Chapter 13 offers several advantages over liquidation under chapter 7 to people. Most importantly, chapter 13 offers people a chance to save their homes. People can stop foreclosure proceeding and might cure mortgage payments up to five decades by submitting under this chapter. But they have to make still all mortgage payments that come due during the chapter 13 plan. Another advantage of chapter 13 is that it enables people to change secured debts (other than a mortgage because of their main residence, typically) and expand them over the life span of their chapter 13 plan. By doing so, the obligations may be lowered. Chapter 13 also includes a unique provision which shields third parties (such as your partner or a friend) who’re obligated with on “consumer debts” (like co-signers). Chapter 13 behaves as a consolidation loan where the program payments are made by the person. Folks will have no immediate contact pre-filing lenders while under chapter 13 protection. Any person, even when self-employed or operating an unincorporated business, is eligible for chapter 13 relief and secured debts are less than $1,149,525. These numbers are adjusted to reflect fluctuations. A company or partnership might not be a chapter 13 debtor.

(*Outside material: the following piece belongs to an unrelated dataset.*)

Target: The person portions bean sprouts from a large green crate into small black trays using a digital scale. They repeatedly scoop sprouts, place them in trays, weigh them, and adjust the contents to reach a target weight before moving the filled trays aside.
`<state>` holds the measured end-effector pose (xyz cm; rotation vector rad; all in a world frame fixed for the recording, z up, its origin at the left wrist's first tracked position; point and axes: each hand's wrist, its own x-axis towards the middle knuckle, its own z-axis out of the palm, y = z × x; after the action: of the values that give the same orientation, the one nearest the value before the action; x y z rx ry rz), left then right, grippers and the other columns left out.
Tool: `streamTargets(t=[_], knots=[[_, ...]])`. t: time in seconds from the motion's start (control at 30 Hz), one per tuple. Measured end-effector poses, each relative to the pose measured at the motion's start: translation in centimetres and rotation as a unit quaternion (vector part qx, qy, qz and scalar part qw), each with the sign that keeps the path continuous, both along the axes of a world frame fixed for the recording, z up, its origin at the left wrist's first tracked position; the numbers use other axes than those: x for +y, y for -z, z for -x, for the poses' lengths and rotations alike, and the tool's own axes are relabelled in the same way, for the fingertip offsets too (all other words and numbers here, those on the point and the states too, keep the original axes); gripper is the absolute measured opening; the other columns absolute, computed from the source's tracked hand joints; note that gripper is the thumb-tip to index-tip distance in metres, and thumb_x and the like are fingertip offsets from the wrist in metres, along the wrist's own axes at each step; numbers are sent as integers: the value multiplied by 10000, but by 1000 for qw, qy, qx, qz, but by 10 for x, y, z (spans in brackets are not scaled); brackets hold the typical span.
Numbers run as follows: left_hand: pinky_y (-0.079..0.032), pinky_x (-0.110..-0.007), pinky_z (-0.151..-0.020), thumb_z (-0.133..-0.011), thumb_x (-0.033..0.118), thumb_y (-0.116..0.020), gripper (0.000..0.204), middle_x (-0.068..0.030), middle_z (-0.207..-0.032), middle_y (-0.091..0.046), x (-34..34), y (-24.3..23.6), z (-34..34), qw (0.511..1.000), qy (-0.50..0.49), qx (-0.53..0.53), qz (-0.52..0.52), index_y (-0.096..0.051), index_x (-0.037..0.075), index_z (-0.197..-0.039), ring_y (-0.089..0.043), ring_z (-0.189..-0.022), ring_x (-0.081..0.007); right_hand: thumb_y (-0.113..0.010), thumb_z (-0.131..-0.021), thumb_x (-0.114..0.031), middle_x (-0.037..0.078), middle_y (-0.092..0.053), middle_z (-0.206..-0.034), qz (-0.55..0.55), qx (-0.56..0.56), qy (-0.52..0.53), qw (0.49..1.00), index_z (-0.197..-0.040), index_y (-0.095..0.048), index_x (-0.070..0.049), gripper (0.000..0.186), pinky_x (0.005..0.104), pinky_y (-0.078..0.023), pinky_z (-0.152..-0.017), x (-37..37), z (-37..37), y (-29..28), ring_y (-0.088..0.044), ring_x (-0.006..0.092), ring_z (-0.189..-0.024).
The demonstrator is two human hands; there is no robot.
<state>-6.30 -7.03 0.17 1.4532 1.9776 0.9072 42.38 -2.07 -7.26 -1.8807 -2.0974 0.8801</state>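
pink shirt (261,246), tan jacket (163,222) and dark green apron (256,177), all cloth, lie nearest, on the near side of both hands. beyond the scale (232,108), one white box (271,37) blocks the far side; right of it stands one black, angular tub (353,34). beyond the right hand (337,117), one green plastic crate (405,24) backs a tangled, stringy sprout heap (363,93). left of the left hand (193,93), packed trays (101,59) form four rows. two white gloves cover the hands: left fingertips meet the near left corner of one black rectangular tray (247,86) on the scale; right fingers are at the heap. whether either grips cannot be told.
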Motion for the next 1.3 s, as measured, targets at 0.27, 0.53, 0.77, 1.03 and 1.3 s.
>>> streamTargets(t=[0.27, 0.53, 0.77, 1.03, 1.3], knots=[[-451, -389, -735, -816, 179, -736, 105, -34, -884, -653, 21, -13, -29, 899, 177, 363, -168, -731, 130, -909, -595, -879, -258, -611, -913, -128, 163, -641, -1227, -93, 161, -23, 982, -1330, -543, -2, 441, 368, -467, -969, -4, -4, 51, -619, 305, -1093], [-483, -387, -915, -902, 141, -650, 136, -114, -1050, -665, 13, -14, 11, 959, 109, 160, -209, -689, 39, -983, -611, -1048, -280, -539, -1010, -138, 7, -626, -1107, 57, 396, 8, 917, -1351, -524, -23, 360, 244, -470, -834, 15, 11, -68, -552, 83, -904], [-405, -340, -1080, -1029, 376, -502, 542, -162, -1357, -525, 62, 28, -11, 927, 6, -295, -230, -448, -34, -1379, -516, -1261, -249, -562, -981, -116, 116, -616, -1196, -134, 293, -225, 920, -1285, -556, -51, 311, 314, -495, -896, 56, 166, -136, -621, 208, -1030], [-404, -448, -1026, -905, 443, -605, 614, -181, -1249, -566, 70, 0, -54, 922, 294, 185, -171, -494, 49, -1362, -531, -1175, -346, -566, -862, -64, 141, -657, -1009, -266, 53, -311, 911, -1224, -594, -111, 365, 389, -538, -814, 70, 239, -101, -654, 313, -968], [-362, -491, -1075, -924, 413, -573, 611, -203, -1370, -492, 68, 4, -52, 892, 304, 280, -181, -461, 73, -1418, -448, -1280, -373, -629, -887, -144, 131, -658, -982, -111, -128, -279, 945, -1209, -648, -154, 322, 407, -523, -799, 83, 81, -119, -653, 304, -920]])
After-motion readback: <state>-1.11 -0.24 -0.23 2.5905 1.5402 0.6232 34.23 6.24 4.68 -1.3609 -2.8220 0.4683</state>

You need to offer information concerning your expenses and income for the six weeks before the date, in getting ready for submitting, and you need to make certain your tax returns will be filed. We’ll also require advice on all your debts and your premises. You also need to have a credit counseling session with a counselor; your bankruptcy case is certain to be disregarded if you do not possess the session.

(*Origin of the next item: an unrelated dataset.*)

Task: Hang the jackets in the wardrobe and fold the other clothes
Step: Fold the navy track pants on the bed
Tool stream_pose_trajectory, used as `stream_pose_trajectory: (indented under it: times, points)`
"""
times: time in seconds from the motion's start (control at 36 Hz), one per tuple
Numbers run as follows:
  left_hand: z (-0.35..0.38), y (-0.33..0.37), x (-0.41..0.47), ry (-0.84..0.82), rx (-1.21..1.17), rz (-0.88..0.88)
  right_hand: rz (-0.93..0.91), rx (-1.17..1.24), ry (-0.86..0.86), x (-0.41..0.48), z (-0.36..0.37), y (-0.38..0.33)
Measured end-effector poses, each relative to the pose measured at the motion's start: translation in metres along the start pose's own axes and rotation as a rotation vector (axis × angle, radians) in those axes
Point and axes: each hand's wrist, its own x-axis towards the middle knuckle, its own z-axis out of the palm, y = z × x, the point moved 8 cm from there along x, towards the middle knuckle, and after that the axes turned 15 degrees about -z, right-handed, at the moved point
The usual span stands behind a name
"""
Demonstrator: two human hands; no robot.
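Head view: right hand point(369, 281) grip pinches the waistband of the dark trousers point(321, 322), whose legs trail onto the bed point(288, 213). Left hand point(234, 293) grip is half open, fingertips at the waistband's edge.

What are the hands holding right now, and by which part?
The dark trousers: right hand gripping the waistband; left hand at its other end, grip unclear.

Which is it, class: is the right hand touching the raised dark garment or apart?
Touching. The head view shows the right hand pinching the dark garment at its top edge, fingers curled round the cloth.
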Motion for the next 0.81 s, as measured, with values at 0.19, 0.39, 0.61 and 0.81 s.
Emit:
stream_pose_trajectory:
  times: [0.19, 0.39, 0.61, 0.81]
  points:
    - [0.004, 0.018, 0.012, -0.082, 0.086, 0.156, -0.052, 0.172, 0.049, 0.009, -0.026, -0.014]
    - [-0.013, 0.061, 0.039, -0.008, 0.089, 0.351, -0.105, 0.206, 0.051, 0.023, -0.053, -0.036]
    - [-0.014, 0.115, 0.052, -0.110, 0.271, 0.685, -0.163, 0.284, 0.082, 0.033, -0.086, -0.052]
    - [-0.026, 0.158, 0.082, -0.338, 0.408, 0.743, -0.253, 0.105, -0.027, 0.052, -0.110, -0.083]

Chapter 13 Discharge – The “Home Run”!
When you have made all of the obligations the courtroom will be notified by the chapter 13 trustee, and the judge will issue an Order of Discharge, relieving you of this duty. The discharge releases the debtor from all debts provided for by the plan or disallowed. Creditors may no longer initiate or continue any actions against the debtor to collect the discharged obligations.
With the exclusion of debts, the discharge releases the debtor from all debts provided for by the plan or disallowed, as a rule of thumb. Debts not discharged in chapter 13 include certain long-term obligations (such as a home mortgage), debts for alimony or child support, certain taxes, debts for most government funded or guaranteed educational loans or benefit overpayments, debts arising from death or personal injury brought on by driving while drunk or under the influence of drugs, and debts for restitution or a criminal fine included in a sentence on the debtor’s conviction of a crime. To the extent they are not completely paid under the chapter 13 plan, the debtor will still be responsible for these debts after the bankruptcy case has concluded. Debts for money or property obtained by false pretenses, debts for fraud or defalcation while acting in a fiduciary capacity, and debts for restitution or damages awarded in a civil case for malicious or deliberate activities by the debtor that cause personal harm or death to a person is going to be discharged unless a creditor timely files and prevails in an action to have such debts declared non- dischargeable.
The discharge in a chapter 13 case is wider than in a chapter 7 case. Debts dischargeable in chapter 13, but not in chapter seven, comprise debts for willful and malicious injury to property (rather than some person), debts incurred to pay non-dischargeable tax obligations, and debts arising out of property settlements in divorce or separation proceedings.